That's just pointless.
Wow, my icon is 50x bigger than my other icon, it must be more important. That's gonna be a organizing nightmare and that's never how a real desktop is presented (do you put your important documents in a bigger folder?)
There should just be a different type of folder icon that's more "important" looking than others.
It's not pointless. In every folder there are some files that are more significant than others, and users do not, generally, like spending hours making new folders and moving files to them, especially if you're trying to collect related files in one place.
If you're creating a document, for instance, the chances are you want things like the images and notes to be in the same place as the document itself, and probably the output (as HTML, PDF, etc) there too. It's intuitive. All of these are related, why should you spend ages building sub-folders and patiently moving stuff to and from them?

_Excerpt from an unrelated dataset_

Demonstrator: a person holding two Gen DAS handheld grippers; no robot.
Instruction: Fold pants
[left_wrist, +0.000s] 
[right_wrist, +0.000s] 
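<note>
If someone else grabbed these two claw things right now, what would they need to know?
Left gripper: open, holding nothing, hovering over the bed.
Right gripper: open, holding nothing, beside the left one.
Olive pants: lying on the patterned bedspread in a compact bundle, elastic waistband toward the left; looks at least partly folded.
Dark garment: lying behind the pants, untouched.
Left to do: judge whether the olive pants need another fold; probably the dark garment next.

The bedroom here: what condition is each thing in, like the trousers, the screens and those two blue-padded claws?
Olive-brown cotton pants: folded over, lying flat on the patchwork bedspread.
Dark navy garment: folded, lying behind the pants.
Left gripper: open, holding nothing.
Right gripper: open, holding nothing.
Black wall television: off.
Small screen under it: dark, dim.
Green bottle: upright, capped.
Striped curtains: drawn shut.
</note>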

At the same time though, you don't want to open the folder and immediately have to look through a hundred similar looking icons to find the actual Document.
In a spacial environment, with this feature enabled, you can easily organize the folder so there are no scrollbars and everything is right there. The support files would be clustered together and fairly small. The output files, the ones taking the final published form of the document, HTML, PDF, etc, would be larger and clustered together. Alternative versions of the main document would also be larger and clustered together, arranged in a row. And finally, the document itself, the thing you're most likely to want to edit, that would have the largest icon, right there in the middle of the window representing the folder.
Myself, I think a more interesting technology would be one that makes all of this automatic. Anything dragged into the window would have one, very small, size, and clustered with other dragged-in files. The Word Processor would use settings associated with the folder to set the icon of the main document to be "Main document" size and located somewhere in the middle. It would also cluster the outputted publishable files and set their size, as it would back-ups and alternate-versions.
It's an interesting technology that could be very, very, useful, if the UI to it is sensibly written.